Shoe Carnival Issues Lackluster 2025 Sales Forecast
Key Points
- Shoe Carnival’s fourth-quarter sales and 2025 forecasts are unestimated.
- Adjusted profits and sales both fell from the same period last year.
- CEO Mark Worden also announced a name change plan that will result in more than half of the company’s stores becoming shoe factory locations over the next two years.
Shoe Carnival (SCVL) reported Thursday that in addition to analyst estimates, this is the fourth quarter sales and forecast for fiscal 2025.
Footwear sellers reported adjusted earnings per share (EPS) of $0.54, up from 5 cents a year ago in the same quarter and above that were visible to the Alpha Compilation’s analyst consensus. Sales fell to $262.94 million year-on-year, down about $8 million below analyst expectations.
Comparable store sales fell 6.3% in the quarter, with analysts predicting a 2% decline of more than three times.

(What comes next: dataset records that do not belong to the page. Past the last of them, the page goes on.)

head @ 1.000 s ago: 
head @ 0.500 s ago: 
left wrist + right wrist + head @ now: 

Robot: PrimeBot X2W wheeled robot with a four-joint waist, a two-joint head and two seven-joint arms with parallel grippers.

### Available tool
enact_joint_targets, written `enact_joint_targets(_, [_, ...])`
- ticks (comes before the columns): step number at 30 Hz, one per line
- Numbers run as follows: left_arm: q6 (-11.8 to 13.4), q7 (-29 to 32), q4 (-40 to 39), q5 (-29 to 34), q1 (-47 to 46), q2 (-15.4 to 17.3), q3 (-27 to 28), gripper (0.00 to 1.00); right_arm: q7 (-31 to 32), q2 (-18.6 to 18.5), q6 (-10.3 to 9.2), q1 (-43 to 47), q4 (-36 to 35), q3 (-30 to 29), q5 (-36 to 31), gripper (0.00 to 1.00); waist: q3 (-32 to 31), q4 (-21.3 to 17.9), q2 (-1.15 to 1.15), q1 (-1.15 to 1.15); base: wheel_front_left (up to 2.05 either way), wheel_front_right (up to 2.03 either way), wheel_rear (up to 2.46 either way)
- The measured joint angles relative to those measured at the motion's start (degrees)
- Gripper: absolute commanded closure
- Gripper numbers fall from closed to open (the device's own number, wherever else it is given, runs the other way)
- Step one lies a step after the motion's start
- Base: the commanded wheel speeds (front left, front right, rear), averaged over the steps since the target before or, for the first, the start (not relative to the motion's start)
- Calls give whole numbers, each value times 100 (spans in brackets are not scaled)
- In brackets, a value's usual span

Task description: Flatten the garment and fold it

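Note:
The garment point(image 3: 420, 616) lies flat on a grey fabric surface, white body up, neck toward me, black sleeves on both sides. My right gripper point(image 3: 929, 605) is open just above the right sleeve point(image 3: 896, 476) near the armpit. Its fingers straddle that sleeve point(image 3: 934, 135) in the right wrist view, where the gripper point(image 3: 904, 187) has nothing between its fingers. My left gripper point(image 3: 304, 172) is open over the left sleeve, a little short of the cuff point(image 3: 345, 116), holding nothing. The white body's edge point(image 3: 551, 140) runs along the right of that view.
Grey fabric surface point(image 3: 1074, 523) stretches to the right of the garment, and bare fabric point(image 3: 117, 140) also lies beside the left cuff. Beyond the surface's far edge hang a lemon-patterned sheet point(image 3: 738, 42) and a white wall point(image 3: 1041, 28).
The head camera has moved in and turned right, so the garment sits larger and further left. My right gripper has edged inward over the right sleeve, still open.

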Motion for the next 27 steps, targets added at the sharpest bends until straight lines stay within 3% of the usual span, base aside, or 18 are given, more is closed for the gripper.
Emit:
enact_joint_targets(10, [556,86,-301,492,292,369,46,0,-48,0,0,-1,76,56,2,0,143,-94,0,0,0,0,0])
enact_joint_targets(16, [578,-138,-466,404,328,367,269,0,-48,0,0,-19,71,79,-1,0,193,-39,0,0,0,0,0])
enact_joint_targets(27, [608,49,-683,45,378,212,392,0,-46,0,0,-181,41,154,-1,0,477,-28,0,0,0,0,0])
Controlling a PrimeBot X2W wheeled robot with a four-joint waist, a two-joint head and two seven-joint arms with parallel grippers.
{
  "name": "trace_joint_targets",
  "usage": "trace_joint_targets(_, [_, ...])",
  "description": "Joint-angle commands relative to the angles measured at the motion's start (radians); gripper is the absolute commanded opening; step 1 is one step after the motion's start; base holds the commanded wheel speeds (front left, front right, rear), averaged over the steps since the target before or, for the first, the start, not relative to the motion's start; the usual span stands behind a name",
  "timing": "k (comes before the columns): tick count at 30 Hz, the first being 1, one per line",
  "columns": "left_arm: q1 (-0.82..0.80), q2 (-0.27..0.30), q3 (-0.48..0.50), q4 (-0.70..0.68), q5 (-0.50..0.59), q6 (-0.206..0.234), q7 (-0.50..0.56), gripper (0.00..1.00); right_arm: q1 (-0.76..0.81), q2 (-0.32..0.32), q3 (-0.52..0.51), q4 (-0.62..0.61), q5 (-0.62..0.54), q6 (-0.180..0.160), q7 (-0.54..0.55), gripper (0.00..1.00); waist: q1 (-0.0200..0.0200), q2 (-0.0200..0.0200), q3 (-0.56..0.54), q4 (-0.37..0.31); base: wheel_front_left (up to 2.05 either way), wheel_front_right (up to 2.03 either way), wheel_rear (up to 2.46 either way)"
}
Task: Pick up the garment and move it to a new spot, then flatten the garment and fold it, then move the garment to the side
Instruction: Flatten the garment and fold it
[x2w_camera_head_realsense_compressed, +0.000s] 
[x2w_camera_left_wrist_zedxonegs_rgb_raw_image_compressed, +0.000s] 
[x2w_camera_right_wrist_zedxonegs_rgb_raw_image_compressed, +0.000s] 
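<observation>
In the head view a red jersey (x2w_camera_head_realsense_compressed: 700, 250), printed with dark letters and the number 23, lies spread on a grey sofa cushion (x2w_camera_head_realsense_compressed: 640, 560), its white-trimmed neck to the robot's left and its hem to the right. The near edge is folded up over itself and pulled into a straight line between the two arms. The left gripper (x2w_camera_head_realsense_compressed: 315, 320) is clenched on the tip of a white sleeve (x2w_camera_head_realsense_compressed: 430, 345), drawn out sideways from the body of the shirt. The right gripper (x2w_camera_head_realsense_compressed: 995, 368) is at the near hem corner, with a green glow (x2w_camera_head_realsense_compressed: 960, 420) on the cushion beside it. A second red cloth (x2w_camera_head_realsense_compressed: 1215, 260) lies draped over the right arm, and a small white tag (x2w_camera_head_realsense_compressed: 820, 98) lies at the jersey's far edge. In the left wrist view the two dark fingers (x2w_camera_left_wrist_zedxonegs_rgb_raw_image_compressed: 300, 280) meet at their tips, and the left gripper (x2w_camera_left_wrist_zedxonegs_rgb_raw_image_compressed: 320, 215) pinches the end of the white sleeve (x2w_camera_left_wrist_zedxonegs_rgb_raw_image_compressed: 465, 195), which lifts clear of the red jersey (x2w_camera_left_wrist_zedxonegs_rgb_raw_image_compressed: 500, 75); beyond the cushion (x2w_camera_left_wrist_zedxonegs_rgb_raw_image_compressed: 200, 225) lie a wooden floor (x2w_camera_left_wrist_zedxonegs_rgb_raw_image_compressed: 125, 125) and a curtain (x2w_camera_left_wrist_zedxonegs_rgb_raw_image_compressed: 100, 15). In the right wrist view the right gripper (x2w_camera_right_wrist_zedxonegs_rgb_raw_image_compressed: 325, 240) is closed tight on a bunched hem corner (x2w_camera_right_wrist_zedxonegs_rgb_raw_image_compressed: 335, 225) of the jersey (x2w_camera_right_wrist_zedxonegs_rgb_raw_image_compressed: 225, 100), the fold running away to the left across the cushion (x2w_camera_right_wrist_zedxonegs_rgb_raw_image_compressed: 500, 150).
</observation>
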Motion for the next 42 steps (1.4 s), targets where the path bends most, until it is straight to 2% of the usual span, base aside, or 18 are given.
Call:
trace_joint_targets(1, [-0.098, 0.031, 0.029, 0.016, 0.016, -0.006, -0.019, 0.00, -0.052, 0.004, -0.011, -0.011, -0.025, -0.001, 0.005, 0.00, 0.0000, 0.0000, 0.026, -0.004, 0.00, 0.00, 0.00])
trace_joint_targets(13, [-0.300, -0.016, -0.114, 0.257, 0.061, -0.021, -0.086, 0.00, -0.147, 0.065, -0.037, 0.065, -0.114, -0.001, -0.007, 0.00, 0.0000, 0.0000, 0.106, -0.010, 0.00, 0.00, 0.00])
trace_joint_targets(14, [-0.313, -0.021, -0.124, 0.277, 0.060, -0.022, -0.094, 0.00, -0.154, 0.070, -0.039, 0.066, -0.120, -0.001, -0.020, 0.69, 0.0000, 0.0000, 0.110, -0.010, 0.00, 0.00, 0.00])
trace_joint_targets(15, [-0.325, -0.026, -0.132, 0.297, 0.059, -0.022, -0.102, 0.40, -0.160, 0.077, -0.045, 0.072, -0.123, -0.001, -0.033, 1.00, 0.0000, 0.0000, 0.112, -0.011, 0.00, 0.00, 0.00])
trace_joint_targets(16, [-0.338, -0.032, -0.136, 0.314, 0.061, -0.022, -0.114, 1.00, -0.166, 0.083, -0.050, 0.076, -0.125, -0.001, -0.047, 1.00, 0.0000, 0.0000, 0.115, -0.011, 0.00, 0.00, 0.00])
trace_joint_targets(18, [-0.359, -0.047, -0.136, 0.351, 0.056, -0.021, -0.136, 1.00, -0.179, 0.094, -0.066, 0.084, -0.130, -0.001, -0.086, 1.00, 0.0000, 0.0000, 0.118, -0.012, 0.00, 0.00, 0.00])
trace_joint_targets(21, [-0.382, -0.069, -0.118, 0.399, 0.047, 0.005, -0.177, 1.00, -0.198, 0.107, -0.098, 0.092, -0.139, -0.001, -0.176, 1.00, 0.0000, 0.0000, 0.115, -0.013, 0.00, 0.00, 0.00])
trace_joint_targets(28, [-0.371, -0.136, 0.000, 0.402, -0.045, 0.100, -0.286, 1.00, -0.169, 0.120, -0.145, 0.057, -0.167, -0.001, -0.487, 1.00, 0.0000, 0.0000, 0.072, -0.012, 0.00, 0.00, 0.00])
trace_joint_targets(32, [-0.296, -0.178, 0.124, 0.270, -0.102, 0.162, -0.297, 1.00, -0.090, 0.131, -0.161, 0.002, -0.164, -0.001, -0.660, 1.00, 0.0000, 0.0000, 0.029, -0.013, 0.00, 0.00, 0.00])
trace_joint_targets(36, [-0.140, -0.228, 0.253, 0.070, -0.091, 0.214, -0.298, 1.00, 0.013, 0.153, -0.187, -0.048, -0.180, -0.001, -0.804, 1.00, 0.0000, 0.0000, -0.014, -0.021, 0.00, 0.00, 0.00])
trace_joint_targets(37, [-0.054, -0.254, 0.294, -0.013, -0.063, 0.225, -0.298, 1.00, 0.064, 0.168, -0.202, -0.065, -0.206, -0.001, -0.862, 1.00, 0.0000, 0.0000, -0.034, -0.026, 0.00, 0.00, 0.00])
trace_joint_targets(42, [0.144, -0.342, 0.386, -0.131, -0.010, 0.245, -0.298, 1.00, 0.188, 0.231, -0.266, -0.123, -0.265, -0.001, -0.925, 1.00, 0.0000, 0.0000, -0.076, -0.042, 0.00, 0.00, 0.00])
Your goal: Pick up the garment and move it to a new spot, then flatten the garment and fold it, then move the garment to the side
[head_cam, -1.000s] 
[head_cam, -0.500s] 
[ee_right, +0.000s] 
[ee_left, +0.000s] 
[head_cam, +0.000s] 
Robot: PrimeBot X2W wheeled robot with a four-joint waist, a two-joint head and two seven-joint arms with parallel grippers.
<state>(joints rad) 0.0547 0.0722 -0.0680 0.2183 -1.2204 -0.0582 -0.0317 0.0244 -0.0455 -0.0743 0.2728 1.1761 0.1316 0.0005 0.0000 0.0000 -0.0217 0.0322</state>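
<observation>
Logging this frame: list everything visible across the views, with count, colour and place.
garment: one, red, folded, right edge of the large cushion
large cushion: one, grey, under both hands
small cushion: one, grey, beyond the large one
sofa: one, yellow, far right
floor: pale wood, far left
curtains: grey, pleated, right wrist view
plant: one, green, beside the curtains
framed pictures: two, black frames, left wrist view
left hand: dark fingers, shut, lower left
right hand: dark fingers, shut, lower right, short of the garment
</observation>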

Forecasted sales for Footwear Carnival are $1.15 billion to $1.23 billion in fiscal 2025, down from $1.25 billion in analyst consensus.
CEO announces rebranding work, 175 stores become “shoe station” locations
CEO Mark Worden said Thursday that the company has transitioned some footwear carnival stores to a brand called Shoe Station, which acquired the shoe farm in 2021, has “exceeded my expectations.” The CEO announced a new plan to reshape its 175 stores into shoemaker stores.
The company currently operates 431 stores, owns 346 footwear carnivals and 57 shoe store stores, and the recently acquired Rogan store. The new branding project will be more than half of the location of the company’s fleet shoe station in the next two years.
The shares of Shoe Carnival are It was up more than 1% on Thursday morning and fell more than 30% in the past 12 months.